In short, narratives of future war represent emerging or imagined developments in warfare, rather than describing them in advance with true-to-life accuracy. And again, they are not a substitute for more formal ethical and philosophical thinking about justification in going to war and waging war.

19. Fictional narratives of future war can, of course, provide entertainment and spectacle. They can warn us to prepare for specific threats. But beyond this, they can engage with the ethics of war in their own way. For a start, these narratives can remind us of the gravity of our choices in how we prepare for war, go to war, and wage war. There’s much in contemporary society that can disengage us from the seriousness of what’s at stake – though as I touched on earlier, I’d hope that those sworn to fight on our behalf would need less reminder than most.

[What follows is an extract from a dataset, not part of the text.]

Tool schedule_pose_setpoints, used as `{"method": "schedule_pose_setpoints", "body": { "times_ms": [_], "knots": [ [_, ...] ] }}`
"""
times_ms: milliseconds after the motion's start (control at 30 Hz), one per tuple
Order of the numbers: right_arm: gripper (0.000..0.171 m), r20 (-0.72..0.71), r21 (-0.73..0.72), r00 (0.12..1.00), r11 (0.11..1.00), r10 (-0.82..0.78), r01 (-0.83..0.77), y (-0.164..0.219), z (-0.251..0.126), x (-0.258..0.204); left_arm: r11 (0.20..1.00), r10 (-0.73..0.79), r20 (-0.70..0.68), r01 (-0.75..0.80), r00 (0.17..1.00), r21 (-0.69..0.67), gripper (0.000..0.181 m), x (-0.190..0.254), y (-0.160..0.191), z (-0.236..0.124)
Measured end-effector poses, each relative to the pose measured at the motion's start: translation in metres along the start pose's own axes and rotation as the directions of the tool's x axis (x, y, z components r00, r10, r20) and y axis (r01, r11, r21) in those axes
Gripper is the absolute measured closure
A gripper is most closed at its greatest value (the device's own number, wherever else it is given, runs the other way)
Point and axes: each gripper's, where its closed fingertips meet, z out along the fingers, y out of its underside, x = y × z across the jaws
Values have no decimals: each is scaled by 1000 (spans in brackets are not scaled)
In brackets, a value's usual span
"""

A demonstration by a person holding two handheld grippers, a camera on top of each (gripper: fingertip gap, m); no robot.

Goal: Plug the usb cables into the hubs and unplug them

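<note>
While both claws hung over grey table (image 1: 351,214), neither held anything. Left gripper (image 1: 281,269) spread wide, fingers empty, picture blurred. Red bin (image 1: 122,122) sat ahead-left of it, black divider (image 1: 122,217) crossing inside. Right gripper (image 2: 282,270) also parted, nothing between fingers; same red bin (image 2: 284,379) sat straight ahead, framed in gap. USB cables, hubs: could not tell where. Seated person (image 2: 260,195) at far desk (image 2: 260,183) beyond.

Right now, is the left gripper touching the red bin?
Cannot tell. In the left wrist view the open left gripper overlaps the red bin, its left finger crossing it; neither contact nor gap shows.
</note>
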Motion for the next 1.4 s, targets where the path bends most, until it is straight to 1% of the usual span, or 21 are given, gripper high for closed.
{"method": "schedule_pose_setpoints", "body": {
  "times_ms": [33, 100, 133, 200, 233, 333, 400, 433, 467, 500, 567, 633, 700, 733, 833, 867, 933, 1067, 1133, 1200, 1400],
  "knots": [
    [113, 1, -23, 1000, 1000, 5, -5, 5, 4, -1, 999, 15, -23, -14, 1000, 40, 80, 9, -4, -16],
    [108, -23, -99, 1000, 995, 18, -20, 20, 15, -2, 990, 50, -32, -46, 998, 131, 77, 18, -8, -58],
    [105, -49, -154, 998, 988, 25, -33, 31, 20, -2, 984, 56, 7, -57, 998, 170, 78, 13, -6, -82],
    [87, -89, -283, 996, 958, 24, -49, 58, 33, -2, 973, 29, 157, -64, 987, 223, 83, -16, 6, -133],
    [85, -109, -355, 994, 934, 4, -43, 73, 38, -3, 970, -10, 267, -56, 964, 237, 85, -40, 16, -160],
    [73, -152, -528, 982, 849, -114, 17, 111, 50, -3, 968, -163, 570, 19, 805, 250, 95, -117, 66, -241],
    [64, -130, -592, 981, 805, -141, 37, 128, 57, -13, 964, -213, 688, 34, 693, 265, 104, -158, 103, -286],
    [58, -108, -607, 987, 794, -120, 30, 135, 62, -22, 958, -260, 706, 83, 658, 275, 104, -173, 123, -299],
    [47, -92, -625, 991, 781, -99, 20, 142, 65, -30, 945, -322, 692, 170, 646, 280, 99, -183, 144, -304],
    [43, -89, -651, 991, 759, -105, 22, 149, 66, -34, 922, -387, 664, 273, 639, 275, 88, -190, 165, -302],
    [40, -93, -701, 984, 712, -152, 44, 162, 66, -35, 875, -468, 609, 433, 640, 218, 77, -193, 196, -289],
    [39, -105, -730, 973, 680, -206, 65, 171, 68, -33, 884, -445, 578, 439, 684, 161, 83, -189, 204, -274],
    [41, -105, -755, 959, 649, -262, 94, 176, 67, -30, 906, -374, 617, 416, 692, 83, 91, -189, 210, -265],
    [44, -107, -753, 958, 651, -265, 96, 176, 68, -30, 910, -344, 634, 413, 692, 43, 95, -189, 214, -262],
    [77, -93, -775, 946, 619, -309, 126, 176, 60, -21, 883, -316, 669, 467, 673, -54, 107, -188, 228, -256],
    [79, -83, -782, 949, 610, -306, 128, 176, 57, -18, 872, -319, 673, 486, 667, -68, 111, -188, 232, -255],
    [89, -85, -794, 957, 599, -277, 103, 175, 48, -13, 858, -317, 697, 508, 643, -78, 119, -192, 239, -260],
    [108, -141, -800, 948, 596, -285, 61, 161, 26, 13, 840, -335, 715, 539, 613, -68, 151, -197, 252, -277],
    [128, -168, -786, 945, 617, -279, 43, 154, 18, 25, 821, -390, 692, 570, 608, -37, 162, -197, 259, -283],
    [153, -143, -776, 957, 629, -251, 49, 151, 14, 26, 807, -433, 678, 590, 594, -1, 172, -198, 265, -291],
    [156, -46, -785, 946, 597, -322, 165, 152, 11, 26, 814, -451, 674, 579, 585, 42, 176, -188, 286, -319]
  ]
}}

Narratives of future war can remind us not only of the grave cost of war but also the unpredictable ramifications of our choices. Sometimes, as with Iain M. Banks’s Culture series of novels, beginning with Consider Phlebas in 1987, they examine the anxieties that surround even seemingly justified interventions, the likelihood that something unforeseen will go wrong, and the seriousness of choices to intervene even in moral catastrophe – and the seriousness of choices not to intervene.

20. Stories of future war are not a substitute or a rival for formal ethical thinking. In their way, though, they can engage with ethical questions about war and warfare, and they nourish our thinking. This is a broad claim, but one that could, I think, be developed and supported in far more detail.

Meanwhile, thank you again for having me here and for listening patiently. I look forward to your questions and observations, and I’m sure I’ll learn from them.

Russell Blackford is a Conjoint Senior Lecturer in Philosophy at the University of Newcastle, NSW. He is the author of numerous books, including Strange Constellations: A History of Australian Science Fiction (co-authored with Van Ikin and Sean McMullen, 1999) and Science Fiction and the Moral Imagination: Visions, Minds, Ethics (2017).